FWIW the patch needs a rebase, there's a minor bitrot - but it was
simply enough to fix for a review / testing.
0001
----
1) But if we don't expect this error to actually happen, do we really
need to make it ereport()? Maybe it should be plain elog(). I mean, it's
"can't happen" and thus doesn't need translations etc.
if (!bms_equal(relids, pruneinfo->relids))
ereport(ERROR,
errcode(ERRCODE_INTERNAL_ERROR),
errmsg_internal("mismatching PartitionPruneInfo found at
part_prune_index %d",
part_prune_index),
errdetail_internal("plan node relids %s, pruneinfo
relids %s",
bmsToString(relids),
bmsToString(pruneinfo->relids)));
Perhaps it should even be an assert?
2) unnecessary newline added to execPartition.h
3) this comment in EState doesn't seem very helpful
List *es_part_prune_infos; /* PlannedStmt.partPruneInfos */
5) PlannerGlobal
/* List of PartitionPruneInfo contained in the plan */
List *partPruneInfos;
Why does this say "contained in the plan" unlike the other fields? Is
there some sort of difference? I'm not saying it's wrong.
0002
----
1) Isn't it weird/undesirable partkey_datum_from_expr() loses some of
the asserts? Would the assert be incorrect in the new implementation, or
are we removing it simply because we happen to not have one of the fields?

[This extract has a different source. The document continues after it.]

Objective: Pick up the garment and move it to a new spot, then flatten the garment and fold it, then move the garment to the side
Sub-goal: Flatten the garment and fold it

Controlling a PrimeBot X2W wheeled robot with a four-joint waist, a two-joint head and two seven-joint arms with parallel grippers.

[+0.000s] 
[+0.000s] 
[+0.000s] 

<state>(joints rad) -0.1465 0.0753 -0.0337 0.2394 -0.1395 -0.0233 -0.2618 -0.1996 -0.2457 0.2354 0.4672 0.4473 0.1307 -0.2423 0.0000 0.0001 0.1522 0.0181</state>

2) inconsistent spelling: run-time vs. runtime
3) PartitionPruneContext.is_valid - I think I'd rename the flag to
"initialized" or something like that. The "is_valid" is a bit confusing,
because it might seem the context can get invalidated later, but AFAICS
that's not the case - we just initialize it lazily.
0003
----
1) In InitPlan I'd move
estate->es_part_prune_infos = plannedstmt->partPruneInfos;
before the comment, which is more about ExecDoInitialPruning.
2) I'm not quite sure what "exec" partition pruning is?
/*
* ExecInitPartitionPruning
* Initialize the data structures needed for runtime "exec" partition
* pruning and return the result of initial pruning, if available.
Is that the same thing as "runtime pruning"?
0004
----
1) typo: paraller/parallel
2) What about adding an assert to ExecFindMatchingSubPlans, to check
valisubplan_rtis is not NULL? It's just mentioned in a comment, but
better to explicitly enforce that?
2) It may not be quite clear why ExecInitUpdateProjection() switches to
mt_updateColnosLists. Should that be explained in a comment, somewhere?
3) unnecessary newline in ExecLookupResultRelByOid
0005
----
1) auto_explain.c - So what happens if the plan gets invalidated? The
hook explain_ExecutorStart returns early, but then what? Does that break
the user session somehow, or what?
2) Isn't it a bit fragile if this requires every extension to update
and add the ExecPlanStillValid() calls to various places? What if an
extension doesn't do that? What weirdness will happen? Maybe it'd be
possible to at least check this in some other executor hook? Or at least
we could ensure the check was done in assert-enabled builds? Or
something to make extension authors aware of this?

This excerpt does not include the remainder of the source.